Beat processing has been described in terms of internal mental or neural oscillations (Large and Kolen, 1994; Large and Palmer, 2002; Fujioka et al., 2009, 2012; Iversen et al., 2009; Nozaradan et al., 2011, 2012), shifts of attention across points in time (Large and Jones, 1999; Drake et al., 2000), and coupling of perceived auditory information with activation in cortical motor areas (Grahn and Brett, 2007; Chen et al., 2008; Bengtsson et al., 2009; Patel and Iverson, 2014). Beats unfold regularly over time in music, and usually give rise to a sense of musical meter: strongly and weakly accented beats alternating in time (Lerdahl and Jackendoff, 1983; Palmer and Krumhansl, 1990). Compared to non-metrical sequences of auditory stimuli, hearing a metrical sequence of sounds in both perceptual and auditory-motor tasks recruits a large network of regions in frontal and parietal cortices, in addition to the basal ganglia and cerebellum (Grahn and Brett, 2007; for a review see Repp and Su, 2013). Neuropsychological findings suggest a left hemispheric specialization for temporal grouping of auditory information and right hemispheric specialization for meter and beat processing (Peretz and Zatorre, 2005).
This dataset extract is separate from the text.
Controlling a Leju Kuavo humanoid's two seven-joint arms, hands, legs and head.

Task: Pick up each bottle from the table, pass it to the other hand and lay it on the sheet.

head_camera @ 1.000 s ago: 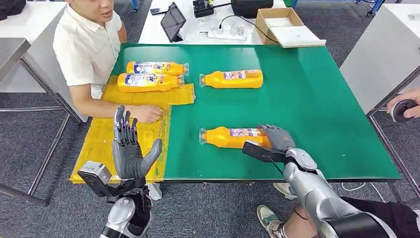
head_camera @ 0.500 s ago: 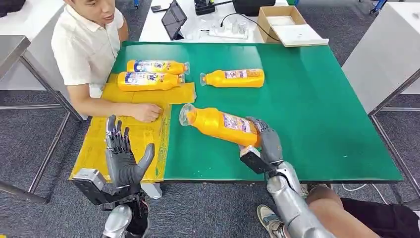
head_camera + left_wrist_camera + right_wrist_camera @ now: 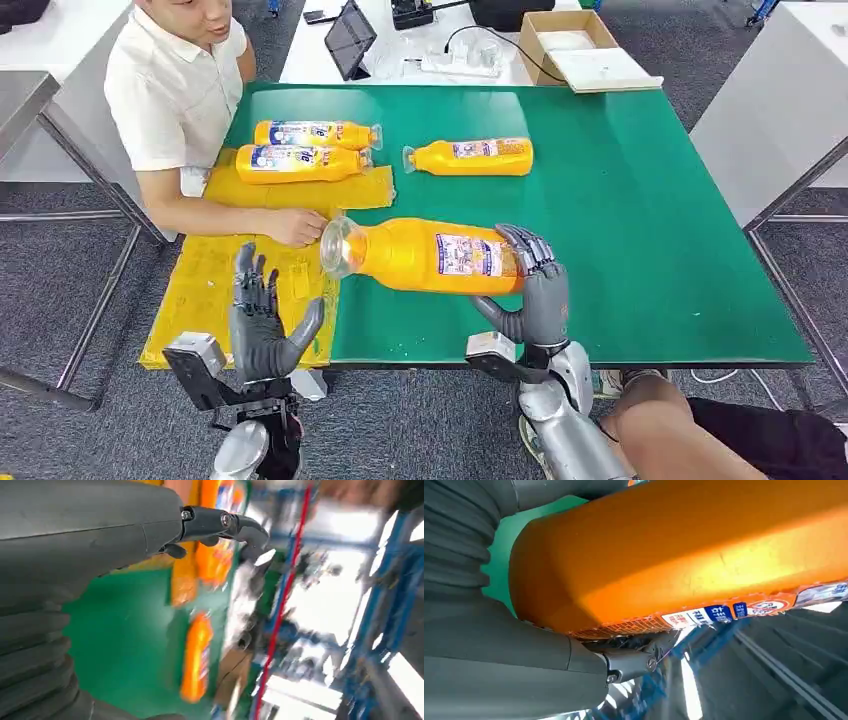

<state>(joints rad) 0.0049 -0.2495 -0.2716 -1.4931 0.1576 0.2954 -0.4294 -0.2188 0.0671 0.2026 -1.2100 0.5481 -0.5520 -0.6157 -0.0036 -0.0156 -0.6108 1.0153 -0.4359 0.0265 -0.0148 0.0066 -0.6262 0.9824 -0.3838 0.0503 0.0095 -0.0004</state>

Whereas lesions of left temporoparietal cortex have resulted in impaired discrimination of rhythms (Di Pietro et al., 2004), lesions of the right superior temporal gyrus have resulted in the inability to tap a beat or generate a steady pulse (Fries and Swihart, 1990; Liégeois-Chauvel et al., 1998; Wilson et al., 2002). Parkinson's patients with damage to the basal ganglia also show reduced ability to perceive periodic beats in metrical auditory sequences (Grahn and Brett, 2009).
Event-related potential (ERP) analysis of electroencephalographic (EEG) recording has also been used to probe beat processing due to its high temporal resolution compared to other neuroimaging techniques (Honing et al., 2014). Beat omissions within a repeating metrical auditory pattern elicit a mismatch negativity (MMN), a negative ERP component elicited 100–200 ms after the omission maximal at frontocentral midline electrode sites (Ladinig et al., 2009, 2011). The MMN is followed by a P3a component, a positive ERP component that is elicited about 300–600 ms after the omission and is also maximal at frontocentral electrodes (Bouwer et al., 2014). Whereas the MMN is thought to reflect a mismatch between perceived and expected auditory stimuli such as the mismatch between an expected and omitted beat (Näätänen et al., 2007; Winkler, 2007), and is sensitive to the rate of auditory stimulus presentation (Yabe et al., 1997; Sable et al., 2003), the P3a may reflect shifts of attention toward the expectancy-violating stimulus (Schröger and Wolff, 1998; Escera et al., 2002; Rinne et al., 2006). The MMN and P3a components are usually elicited regardless of whether listeners attend to or ignore auditory stimuli. An additional response-dependent positivity maximal at posterior midline electrodes called the P3b is elicited only when listeners are asked to detect deviant auditory stimuli (Snyder and Hillyard, 1976; Pritchard, 1981; Polich, 2007) and may reflect the updating of working memory representations (context updating theory; Donchin and Coles, 1988). Bouwer et al. (2014) recently showed that MMN amplitudes reflect the structural significance of the metrical position at which a beat omission occurs: Larger MMN responses were observed at more structurally important metrical positions in auditory sequences while participants viewed a silent movie. A frontal P3a was also elicited by the beat omissions but P3a responses were not analyzed or interpreted in the study, although P3a responses to violations of temporal expectations have been reported in other studies (Jongsma et al., 2003, 2004).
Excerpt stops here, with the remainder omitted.